--- Record set ---

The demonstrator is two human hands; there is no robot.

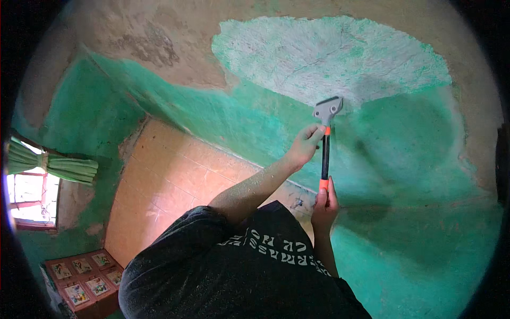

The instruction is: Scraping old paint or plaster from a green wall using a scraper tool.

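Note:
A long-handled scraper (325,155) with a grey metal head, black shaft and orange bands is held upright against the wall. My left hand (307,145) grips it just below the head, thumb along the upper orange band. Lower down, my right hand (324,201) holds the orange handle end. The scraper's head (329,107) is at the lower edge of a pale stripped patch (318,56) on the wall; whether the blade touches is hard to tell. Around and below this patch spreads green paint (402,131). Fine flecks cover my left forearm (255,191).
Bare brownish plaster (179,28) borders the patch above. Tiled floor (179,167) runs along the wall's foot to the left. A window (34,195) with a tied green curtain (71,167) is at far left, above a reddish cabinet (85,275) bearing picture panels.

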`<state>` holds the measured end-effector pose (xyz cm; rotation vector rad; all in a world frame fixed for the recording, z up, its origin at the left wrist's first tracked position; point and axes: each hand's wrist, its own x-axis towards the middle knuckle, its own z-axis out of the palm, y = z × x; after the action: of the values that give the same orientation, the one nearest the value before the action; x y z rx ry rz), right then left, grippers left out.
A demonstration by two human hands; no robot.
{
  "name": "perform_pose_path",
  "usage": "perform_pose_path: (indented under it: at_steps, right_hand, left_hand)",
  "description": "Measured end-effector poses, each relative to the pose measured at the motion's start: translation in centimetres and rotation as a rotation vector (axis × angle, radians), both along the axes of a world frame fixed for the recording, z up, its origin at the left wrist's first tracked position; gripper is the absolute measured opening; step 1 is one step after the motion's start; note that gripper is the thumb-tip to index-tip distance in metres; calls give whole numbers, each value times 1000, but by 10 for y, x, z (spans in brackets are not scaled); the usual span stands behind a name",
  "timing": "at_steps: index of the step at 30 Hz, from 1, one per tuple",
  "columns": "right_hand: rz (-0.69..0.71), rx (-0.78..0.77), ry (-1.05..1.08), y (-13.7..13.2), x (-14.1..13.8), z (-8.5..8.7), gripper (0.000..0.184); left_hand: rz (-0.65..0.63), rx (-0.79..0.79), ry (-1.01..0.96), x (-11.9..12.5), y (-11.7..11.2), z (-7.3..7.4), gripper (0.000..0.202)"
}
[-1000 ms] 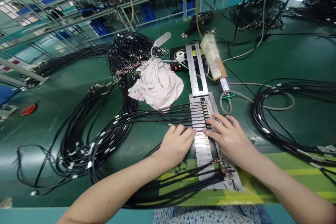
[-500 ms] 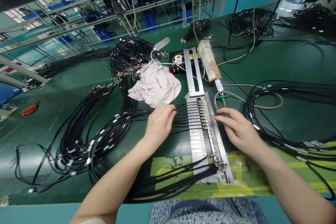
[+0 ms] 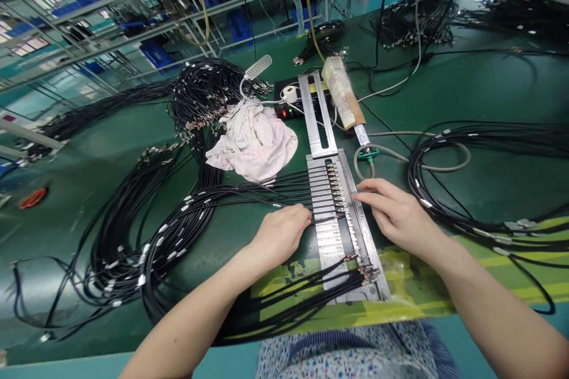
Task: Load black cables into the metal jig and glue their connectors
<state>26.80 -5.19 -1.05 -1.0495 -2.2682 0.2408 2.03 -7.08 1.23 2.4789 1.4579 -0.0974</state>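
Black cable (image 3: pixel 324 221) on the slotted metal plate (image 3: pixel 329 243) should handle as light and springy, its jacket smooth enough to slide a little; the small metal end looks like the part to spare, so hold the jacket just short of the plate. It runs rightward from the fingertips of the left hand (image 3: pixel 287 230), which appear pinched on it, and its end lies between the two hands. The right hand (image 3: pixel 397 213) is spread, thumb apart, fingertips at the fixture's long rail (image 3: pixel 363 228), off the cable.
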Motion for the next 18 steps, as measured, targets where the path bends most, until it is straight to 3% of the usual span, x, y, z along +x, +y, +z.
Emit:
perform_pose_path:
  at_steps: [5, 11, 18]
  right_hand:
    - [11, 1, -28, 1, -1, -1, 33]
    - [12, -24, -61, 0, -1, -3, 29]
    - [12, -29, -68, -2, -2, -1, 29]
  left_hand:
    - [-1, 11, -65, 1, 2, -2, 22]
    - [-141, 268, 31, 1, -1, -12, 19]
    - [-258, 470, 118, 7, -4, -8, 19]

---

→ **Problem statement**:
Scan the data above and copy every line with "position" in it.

→ **Response below**:
`<state>` holds the measured end-effector pose (xyz cm; rotation vector rad; all in a world frame fixed for the recording, z up, its origin at the left wrist's first tracked position; point and axes: each hand's wrist, its own x-axis towards the middle knuckle, its own z-axis out of the palm, y = z × x; after the action: of the values that give the same orientation, the one nearest the value before the action; x y z rx ry rz), right then left, grippers left out.
  "description": "Measured end-effector poses, each relative to the pose measured at the motion's start: translation in centimetres and rotation as a rotation vector (axis × angle, radians), both along the axes of a world frame fixed for the recording, z up, its origin at the left wrist's first tracked position; gripper is the absolute measured opening; step 1 is one step after the motion's start; note that gripper is the thumb-tip to index-tip distance in metres; calls give whole numbers, each value times 1000, but by 10 for y, x, z (spans in brackets are not scaled); the usual span stands behind a name",

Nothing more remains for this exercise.